__Problem details__. Reproduce each line of the following material exactly, omitting the images.
+ + + +
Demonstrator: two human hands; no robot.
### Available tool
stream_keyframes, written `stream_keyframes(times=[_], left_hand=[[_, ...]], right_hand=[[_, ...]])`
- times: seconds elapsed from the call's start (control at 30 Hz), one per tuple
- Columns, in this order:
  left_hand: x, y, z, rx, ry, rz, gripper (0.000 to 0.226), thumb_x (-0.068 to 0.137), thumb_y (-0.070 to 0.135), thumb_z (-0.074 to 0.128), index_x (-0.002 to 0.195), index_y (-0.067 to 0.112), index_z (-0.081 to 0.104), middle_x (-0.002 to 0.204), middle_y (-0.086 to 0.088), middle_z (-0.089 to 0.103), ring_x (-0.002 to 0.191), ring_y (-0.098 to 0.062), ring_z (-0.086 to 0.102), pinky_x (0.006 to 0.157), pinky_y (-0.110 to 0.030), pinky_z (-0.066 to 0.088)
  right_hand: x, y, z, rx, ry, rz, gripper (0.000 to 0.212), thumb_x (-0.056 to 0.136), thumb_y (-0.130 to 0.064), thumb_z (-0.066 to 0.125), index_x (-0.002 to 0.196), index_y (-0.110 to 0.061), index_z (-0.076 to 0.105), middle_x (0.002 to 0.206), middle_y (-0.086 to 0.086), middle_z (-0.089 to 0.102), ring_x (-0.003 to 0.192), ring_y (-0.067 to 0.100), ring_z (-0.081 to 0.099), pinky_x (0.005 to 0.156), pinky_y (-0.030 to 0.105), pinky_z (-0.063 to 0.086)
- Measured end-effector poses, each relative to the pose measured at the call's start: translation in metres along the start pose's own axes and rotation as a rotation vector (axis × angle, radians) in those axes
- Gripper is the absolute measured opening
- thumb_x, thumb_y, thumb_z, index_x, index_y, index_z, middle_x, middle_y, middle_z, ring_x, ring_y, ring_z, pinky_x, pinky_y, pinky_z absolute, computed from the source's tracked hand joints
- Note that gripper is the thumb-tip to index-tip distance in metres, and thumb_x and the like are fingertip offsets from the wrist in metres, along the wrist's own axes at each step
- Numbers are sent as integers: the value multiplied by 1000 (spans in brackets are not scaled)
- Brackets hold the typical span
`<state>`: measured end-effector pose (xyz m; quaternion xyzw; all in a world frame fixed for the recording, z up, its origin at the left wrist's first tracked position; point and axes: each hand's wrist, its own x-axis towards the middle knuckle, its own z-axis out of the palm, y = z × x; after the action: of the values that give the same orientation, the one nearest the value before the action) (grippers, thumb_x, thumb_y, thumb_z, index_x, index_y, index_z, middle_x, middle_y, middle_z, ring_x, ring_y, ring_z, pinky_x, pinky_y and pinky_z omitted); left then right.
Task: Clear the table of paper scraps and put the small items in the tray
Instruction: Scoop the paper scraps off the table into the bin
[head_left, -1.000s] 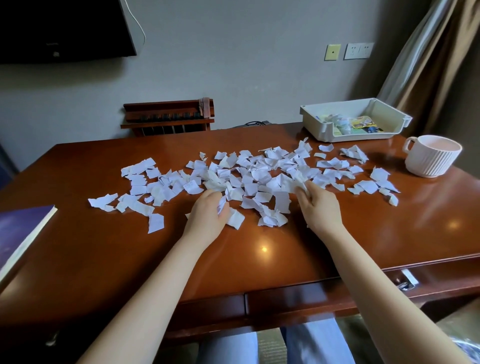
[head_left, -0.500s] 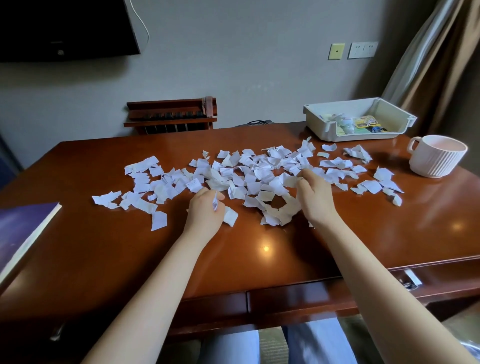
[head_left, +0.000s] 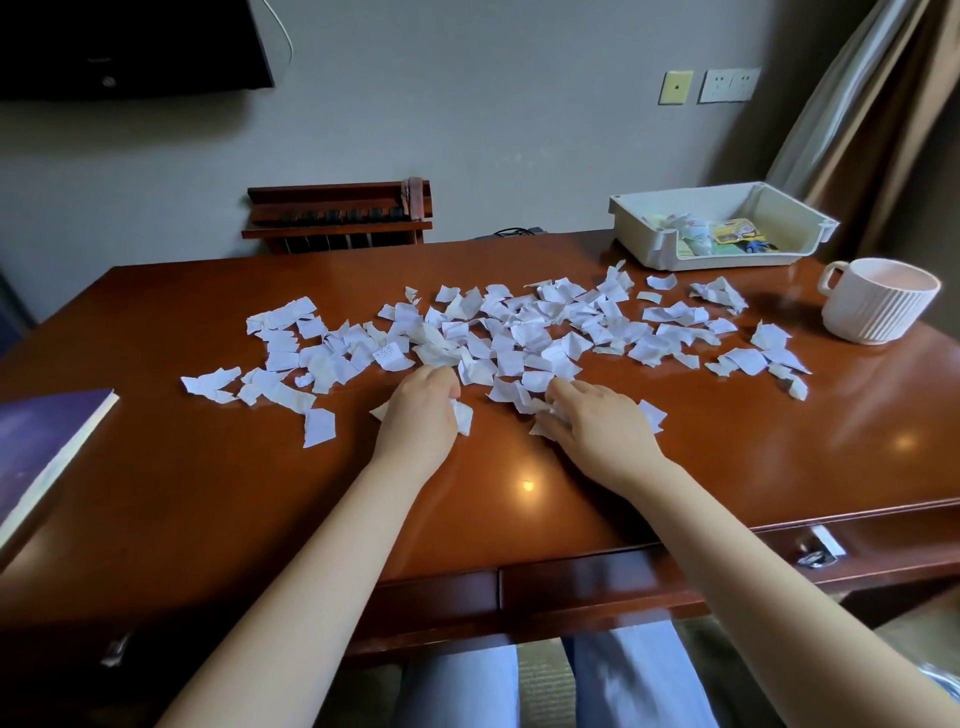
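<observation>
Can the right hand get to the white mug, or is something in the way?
Probably yes. Only flat paper scraps lie between the right hand and the mug, farther off to its right; nothing tall blocks the way.

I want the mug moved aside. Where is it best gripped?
Probably by the handle of the mug, coming from the left: it stands upright with the loop turned left toward the tray, and its ribbed body looks wide to wrap.
</observation>
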<state>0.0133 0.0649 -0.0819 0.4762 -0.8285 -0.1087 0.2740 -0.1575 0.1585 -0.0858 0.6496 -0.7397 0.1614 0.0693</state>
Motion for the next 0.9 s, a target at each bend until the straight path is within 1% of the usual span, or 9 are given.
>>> stream_keyframes(times=[0.17,0.27,0.33,0.43,0.5,0.57,0.63,0.77,0.9], left_hand=[[-2,4,-3,16,27,2,16,95,6,41,106,6,53,101,-10,61,88,-21,58,65,-25,45],[-1,2,-3,14,61,23,16,97,18,42,104,7,52,92,-7,61,81,-17,56,62,-25,44],[0,0,-1,-19,85,25,26,98,25,41,98,4,57,85,-7,59,81,-19,58,63,-26,44],[-1,0,-2,-84,126,14,35,99,27,40,94,0,61,81,-12,62,81,-26,64,67,-33,54],[1,1,-3,-136,146,1,36,99,26,39,89,-1,60,78,-15,63,76,-27,65,62,-36,56],[6,5,-6,-195,178,-7,35,99,25,39,75,2,52,61,-7,50,60,-21,55,49,-25,42],[13,14,-9,-281,222,-11,37,99,22,39,66,6,42,52,1,32,50,-12,36,48,-22,28],[23,37,-13,-393,248,18,43,99,22,40,58,13,34,51,2,28,48,-9,29,48,-18,23],[28,69,-12,-522,225,104,45,99,20,40,56,17,29,52,2,25,49,-8,25,48,-18,22]], right_hand=[[4,-4,3,-64,0,46,21,100,-27,37,102,-10,48,94,6,59,83,26,54,62,32,33],[2,-5,2,2,26,66,15,100,-19,39,103,-7,47,95,8,56,79,26,52,60,31,32],[-1,-6,-1,50,59,69,9,98,-13,40,97,-7,45,90,9,54,71,25,49,58,32,32],[-2,-8,-5,141,119,101,12,100,-14,38,89,-11,35,75,7,48,62,25,43,54,34,30],[-1,-7,-9,214,168,152,13,101,-18,37,90,-12,33,67,3,45,58,24,43,49,33,26],[2,-3,-10,253,205,205,16,102,-23,36,94,-9,38,64,3,46,57,25,45,47,30,24],[7,2,-11,314,225,246,22,102,-24,36,103,-3,44,67,8,51,58,28,49,47,30,25],[11,12,-21,495,282,277,22,102,-28,35,102,-7,44,59,0,45,51,16,42,48,27,28],[2,27,-42,564,345,317,23,102,-28,36,105,-7,44,60,4,48,52,20,46,53,31,33]])
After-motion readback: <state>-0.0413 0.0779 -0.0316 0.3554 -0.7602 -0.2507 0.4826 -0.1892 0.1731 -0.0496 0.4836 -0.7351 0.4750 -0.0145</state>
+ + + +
__Response__.
Demonstrator: two human hands; no robot.
### Available tool
stream_keyframes, written `stream_keyframes(times=[_], left_hand=[[_, ...]], right_hand=[[_, ...]])`
- times: seconds elapsed from the call's start (control at 30 Hz), one per tuple
- Columns, in this order:
  left_hand: x, y, z, rx, ry, rz, gripper (0.000 to 0.226), thumb_x (-0.068 to 0.137), thumb_y (-0.070 to 0.135), thumb_z (-0.074 to 0.128), index_x (-0.002 to 0.195), index_y (-0.067 to 0.112), index_z (-0.081 to 0.104), middle_x (-0.002 to 0.204), middle_y (-0.086 to 0.088), middle_z (-0.089 to 0.103), ring_x (-0.002 to 0.191), ring_y (-0.098 to 0.062), ring_z (-0.086 to 0.102), pinky_x (0.006 to 0.157), pinky_y (-0.110 to 0.030), pinky_z (-0.066 to 0.088)
  right_hand: x, y, z, rx, ry, rz, gripper (0.000 to 0.212), thumb_x (-0.056 to 0.136), thumb_y (-0.130 to 0.064), thumb_z (-0.066 to 0.125), index_x (-0.002 to 0.196), index_y (-0.110 to 0.061), index_z (-0.076 to 0.105), middle_x (0.002 to 0.206), middle_y (-0.086 to 0.086), middle_z (-0.089 to 0.102), ring_x (-0.003 to 0.192), ring_y (-0.067 to 0.100), ring_z (-0.081 to 0.099), pinky_x (0.005 to 0.156), pinky_y (-0.030 to 0.105), pinky_z (-0.063 to 0.086)
- Measured end-effector poses, each relative to the pose measured at the call's start: translation in metres along the start pose's own axes and rotation as a rotation vector (axis × angle, radians) in those axes
- Gripper is the absolute measured opening
- thumb_x, thumb_y, thumb_z, index_x, index_y, index_z, middle_x, middle_y, middle_z, ring_x, ring_y, ring_z, pinky_x, pinky_y, pinky_z absolute, computed from the source's tracked hand joints
- Note that gripper is the thumb-tip to index-tip distance in metres, and thumb_x and the like are fingertip offsets from the wrist in metres, along the wrist's own axes at each step
- Numbers are sent as integers: the value multiplied by 1000 (spans in brackets are not scaled)
- Brackets hold the typical span
`<state>`: measured end-effector pose (xyz m; quaternion xyzw; all in a world frame fixed for the recording, z up, its origin at the left wrist's first tracked position; point and axes: each hand's wrist, its own x-axis towards the middle knuckle, its own z-axis out of the palm, y = z × x; after the action: of the values that give the same orientation, the one nearest the value before the action) (grippers, thumb_x, thumb_y, thumb_z, index_x, index_y, index_z, middle_x, middle_y, middle_z, ring_x, ring_y, ring_z, pinky_x, pinky_y and pinky_z omitted); left then right.
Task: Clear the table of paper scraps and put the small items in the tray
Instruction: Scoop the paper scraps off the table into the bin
[head_left, -1.000s] 
[head_left, -0.500s] 
[head_left, +0.000s] 
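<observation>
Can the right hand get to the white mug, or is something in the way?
Probably yes. Only flat paper scraps lie between the right hand and the mug, farther off to its right; nothing tall blocks the way.

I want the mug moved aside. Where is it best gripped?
Probably by the handle of the mug, coming from the left: it stands upright with the loop turned left toward the tray, and its ribbed body looks wide to wrap.
</observation>
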<state>0.0133 0.0649 -0.0819 0.4762 -0.8285 -0.1087 0.2740 -0.1575 0.1585 -0.0858 0.6496 -0.7397 0.1614 0.0693</state>
Motion for the next 0.9 s, a target at each bend until the straight path is within 1% of the usual span, or 9 are given.
>>> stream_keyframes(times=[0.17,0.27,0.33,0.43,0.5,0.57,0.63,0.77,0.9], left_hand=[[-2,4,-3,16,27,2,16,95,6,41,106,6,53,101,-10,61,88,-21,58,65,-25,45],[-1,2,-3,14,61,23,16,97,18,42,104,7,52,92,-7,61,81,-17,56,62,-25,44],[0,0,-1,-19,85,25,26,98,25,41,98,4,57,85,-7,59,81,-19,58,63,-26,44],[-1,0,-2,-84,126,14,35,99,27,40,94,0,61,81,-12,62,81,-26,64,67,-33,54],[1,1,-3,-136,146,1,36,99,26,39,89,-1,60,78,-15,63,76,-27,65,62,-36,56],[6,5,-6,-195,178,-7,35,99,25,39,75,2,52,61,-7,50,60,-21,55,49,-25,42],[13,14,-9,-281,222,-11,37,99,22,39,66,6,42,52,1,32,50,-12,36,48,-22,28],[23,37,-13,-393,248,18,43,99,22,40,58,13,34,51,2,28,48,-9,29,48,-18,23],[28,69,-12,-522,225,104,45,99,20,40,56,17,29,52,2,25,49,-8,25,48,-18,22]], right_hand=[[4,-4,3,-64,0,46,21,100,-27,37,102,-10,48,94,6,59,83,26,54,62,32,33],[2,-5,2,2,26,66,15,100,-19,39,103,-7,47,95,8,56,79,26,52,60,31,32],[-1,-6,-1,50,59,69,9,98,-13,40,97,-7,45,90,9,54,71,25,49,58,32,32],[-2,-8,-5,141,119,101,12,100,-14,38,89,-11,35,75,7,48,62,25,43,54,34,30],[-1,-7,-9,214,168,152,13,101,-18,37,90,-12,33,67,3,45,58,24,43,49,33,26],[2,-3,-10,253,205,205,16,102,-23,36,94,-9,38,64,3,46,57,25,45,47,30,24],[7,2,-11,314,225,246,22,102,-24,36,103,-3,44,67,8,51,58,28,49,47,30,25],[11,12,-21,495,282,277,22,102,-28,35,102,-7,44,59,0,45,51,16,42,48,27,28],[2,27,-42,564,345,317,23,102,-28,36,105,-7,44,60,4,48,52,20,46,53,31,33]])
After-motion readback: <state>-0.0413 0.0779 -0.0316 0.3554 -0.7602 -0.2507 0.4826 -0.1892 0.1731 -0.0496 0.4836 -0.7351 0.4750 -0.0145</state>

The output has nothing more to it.